Digital Bolex cites Silicon Valley entrepreneur Eric Ries and the “minimum viable product” concept touted in his 2011 book, The Lean Start Up, as inspiration for a product that intentionally doesn’t do everything, but pares down critical functions to achieve dogged simplicity at low cost. This example of the democratization of camera manufacture by way of the DIY ethos represents a potential seismic shift from the way video cameras have been created ever since inventor Vladimir Zworykin handed a working Kinescope to David Sarnoff of RCA. Ironically it also harkens back to an era of small shops designing and building early motion picture cameras a century ago.
Perhaps the beau idéal of DIY, funded not on a crowd but individual scale, is Black Betty. “Just two dudes,” self-described, in Boston cobbled together a Silicon Imaging SI-2K Mini Camera head bought used off eBay and an Apple Mac Mini to create an ergonomic digital incarnation of a 16mm camera. (Makes me want to put tape around the “magazine.”) It takes 16mm lenses and records 2K Cineform RAW to common SSDs. Best of all, there’s a simple start/stop button on the handgrip, that’s it.
Yet another crowdfunded camera project under sail, the 4K apertus° Axiom Alpha, promises, if built, a 4:3 S35 CMOS with global shutter and uncompressed 4K RAW output.
4K UPDATE
Speaking of 4K: a year later, how’s it doing? Momentum is snowballing. Don’t confuse 4K’s prospects with the 3D debacle four years ago, when the industry bet its resources on a supposed consumer hankering to wear dark glasses and watch overpriced 3D TVs. 4K simply brings my digital motion picture camera in line with my aging Canon 7D, which snaps images greater than 5K. Why can’t my digital motion picture camera do that, only 24 times a second?
Enter Gordon E. Moore. Each couple of years brings us faster silicon — more CPU cores, more powerful ASICs and FPGA’s, denser VSLIs, faster read-outs from CMOS imagers, lower power draws — which enable brawnier camera operating systems and ever more efficient codecs.

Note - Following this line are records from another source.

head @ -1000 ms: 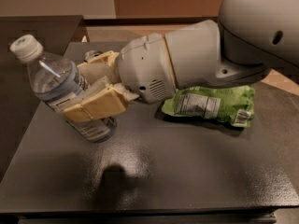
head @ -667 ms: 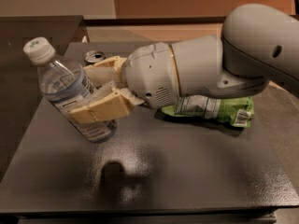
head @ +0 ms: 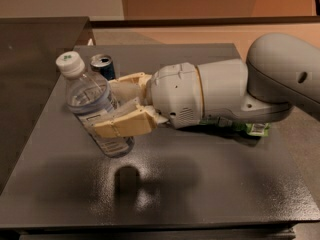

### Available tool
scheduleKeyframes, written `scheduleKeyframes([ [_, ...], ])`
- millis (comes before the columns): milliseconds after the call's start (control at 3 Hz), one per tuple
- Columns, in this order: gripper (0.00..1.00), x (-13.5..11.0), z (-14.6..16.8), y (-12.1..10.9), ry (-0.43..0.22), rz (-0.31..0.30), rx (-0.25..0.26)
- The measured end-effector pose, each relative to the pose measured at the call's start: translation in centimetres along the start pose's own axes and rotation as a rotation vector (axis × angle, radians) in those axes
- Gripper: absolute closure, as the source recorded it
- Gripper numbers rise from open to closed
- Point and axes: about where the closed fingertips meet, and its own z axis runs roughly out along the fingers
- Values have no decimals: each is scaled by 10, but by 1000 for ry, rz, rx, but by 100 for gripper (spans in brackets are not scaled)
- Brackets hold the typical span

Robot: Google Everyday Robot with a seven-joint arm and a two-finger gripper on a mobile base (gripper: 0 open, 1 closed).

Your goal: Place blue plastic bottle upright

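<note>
The claw (head: pixel 107 105) is gripping the blue plastic bottle (head: pixel 89 95) around its lower half, with its two tan fingers (head: pixel 125 127) pressing on either side. The bottle is leaning, its white cap (head: pixel 70 64) pointing up and away from the claw and its base seemingly hanging just off the dark table (head: pixel 200 184). A drink can (head: pixel 103 66) is standing just behind the claw, and a green packet (head: pixel 257 129) is lying under the arm.

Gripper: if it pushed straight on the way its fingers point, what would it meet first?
The blue plastic bottle, clamped tilted in the gripper; past it, only table surface shows. The can seems behind that line, though depth is unclear.
</note>
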Motion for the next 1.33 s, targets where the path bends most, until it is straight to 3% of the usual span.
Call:
scheduleKeyframes([
  [667, 100, 30, -4, -1, -93, 45, 34],
  [1333, 100, 50, -1, -1, -150, 41, 37],
])
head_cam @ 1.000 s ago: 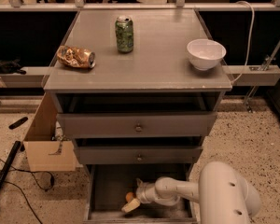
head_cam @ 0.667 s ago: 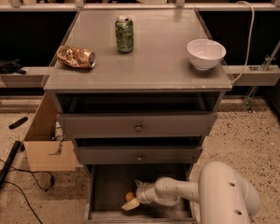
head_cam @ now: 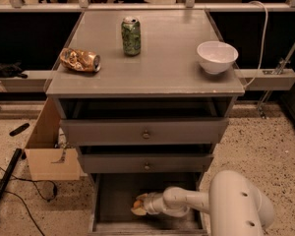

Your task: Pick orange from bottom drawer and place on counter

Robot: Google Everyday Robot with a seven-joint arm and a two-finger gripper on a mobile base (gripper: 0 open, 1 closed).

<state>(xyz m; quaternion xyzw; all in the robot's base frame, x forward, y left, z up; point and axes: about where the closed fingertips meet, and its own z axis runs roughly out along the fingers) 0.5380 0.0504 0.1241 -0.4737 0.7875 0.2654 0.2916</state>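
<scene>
The bottom drawer (head_cam: 113,200) is pulled out and shows its dark floor. My gripper (head_cam: 139,206) reaches into it from the right, low over the floor at the drawer's middle. A small orange-tan patch (head_cam: 137,201) shows at the gripper's tip; I cannot tell whether it is the orange or part of the gripper. No other orange shows in the drawer. The counter (head_cam: 162,58) is the grey top of the cabinet, above the two knobbed drawers.
On the counter stand a green can (head_cam: 131,35), a crumpled gold-brown snack bag (head_cam: 79,60) at the left and a white bowl (head_cam: 217,56) at the right. The two upper drawers (head_cam: 145,133) stand slightly open. A cardboard box (head_cam: 46,154) sits left of the cabinet.
</scene>
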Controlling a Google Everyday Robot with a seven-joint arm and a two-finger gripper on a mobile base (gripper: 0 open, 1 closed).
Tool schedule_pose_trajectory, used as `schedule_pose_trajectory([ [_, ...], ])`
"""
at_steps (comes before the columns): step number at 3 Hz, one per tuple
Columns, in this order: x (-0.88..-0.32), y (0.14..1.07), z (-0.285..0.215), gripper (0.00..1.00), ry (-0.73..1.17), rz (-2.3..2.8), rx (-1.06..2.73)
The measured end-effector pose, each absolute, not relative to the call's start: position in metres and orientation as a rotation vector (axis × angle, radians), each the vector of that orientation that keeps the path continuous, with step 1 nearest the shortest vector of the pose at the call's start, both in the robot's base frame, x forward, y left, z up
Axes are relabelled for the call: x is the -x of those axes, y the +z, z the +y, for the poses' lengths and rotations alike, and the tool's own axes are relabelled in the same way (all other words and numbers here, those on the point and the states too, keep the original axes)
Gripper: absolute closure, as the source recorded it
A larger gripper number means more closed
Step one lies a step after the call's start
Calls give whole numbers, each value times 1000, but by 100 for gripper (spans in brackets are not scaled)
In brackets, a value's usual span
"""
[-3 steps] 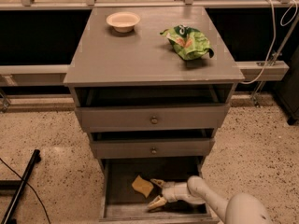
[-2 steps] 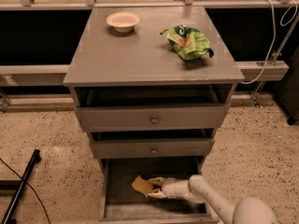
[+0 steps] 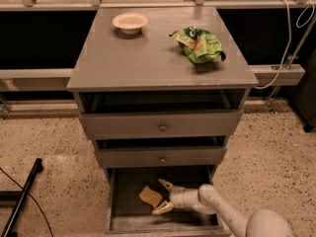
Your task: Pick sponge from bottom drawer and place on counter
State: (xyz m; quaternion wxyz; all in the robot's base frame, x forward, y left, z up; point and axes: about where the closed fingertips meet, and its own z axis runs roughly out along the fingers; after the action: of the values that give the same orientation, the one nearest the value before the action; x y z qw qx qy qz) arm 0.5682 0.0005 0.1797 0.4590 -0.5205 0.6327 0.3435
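The robot's white arm reaches down from the lower right into the open bottom drawer (image 3: 114, 201), the lowest and deepest grey box of the cabinet. Its two-finger tool (image 3: 164, 197) sits low inside this drawer, pointing left. The tan-tipped fingers (image 3: 165, 184) are spread wide, one towards the back of the drawer and one towards the front.

The small flat yellow sponge (image 3: 150, 196) lies on the worn drawer floor, just left of the fingertips and at the mouth of the gap between them. I cannot tell whether either finger touches it.

Above are two shallower grey drawers, each with a small round knob (image 3: 162, 127), both pulled out a little.

The broad matte grey counter (image 3: 143, 58) on top carries a shallow cream bowl (image 3: 130, 22) near its back left. A crumpled green snack bag (image 3: 197, 45) lies towards its right side, well apart from the bowl.
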Motion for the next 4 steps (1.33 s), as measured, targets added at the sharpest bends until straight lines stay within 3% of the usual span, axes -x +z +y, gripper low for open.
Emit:
schedule_pose_trajectory([
  [1,-569,172,2,0,798,1587,1272],
  [2,-567,143,8,1,650,1682,1254],
  [4,-573,111,7,47,629,1787,1177],
])
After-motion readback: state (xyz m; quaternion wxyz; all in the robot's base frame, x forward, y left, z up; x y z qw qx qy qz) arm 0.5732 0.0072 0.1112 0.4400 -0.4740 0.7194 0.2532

The upshot is that affordable 4K camcorders are invading the consumer market at the very time they’re popping up in our professional realm. (More below.) This exposes the obverse side of Digital Bolex’s “minimum viable product” coin. In the process of paring down, what are you giving up? For example, what kind of digital motion images will the D16s’s $3299 buy in a current DSLR?
MIRRORLESSNESS
This last question is salient in light of this year’s third notable development in digital motion picture cameras: mirrorless, interchangeable-lens still cameras that also capture 4K. Technically not DSLRs — no reflex mirror flips down for direct viewing — these new designs are variously called MILCs, for mirrorless interchangeable-lens camera (sounds vaguely pornographic to me), SLDs, for single-lens digital, and DSLMs, for digital single-lens mirrorless.
Whatever the label, a mirrorless, interchangeable-lens paradigm replaces a traditional optical viewing system with an electronic viewfinder and/or large LCD. Losing the mirror and reflex mechanism allows the body of the camera to collapse in size and drop ounces. With no mirror to take up space, lenses are mounted much closer to the sensor, which simplifies lens designs and improves optical performance. The resulting shallow flange focal distance permits cheap mechanical adapters for virtually any lens that covers the sensor: Nikon, Canon, Pentax, Voigtländer, Zelss, PL, the list goes on.
Two mass-market mirrorless cameras in particular are poised to make 4K inroads, one based on the Micro Four Thirds system favored by Panasonic, the other Sony’s E-Mount system.
Micro Four Thirds gave us Panasonic’s popular Lumix DMC-GH2 and -GH3 mirrorless cameras as well as Panasonic’s first large-sensor camcorder, the AG-AF100. In February Panasonic announced the 4K Lumix DMC-GH4 — $1700 for the body and $2000 for an optional DMW-YAGH Interface Unit with pro video connections – both of which I previously detailed in Filmmaker.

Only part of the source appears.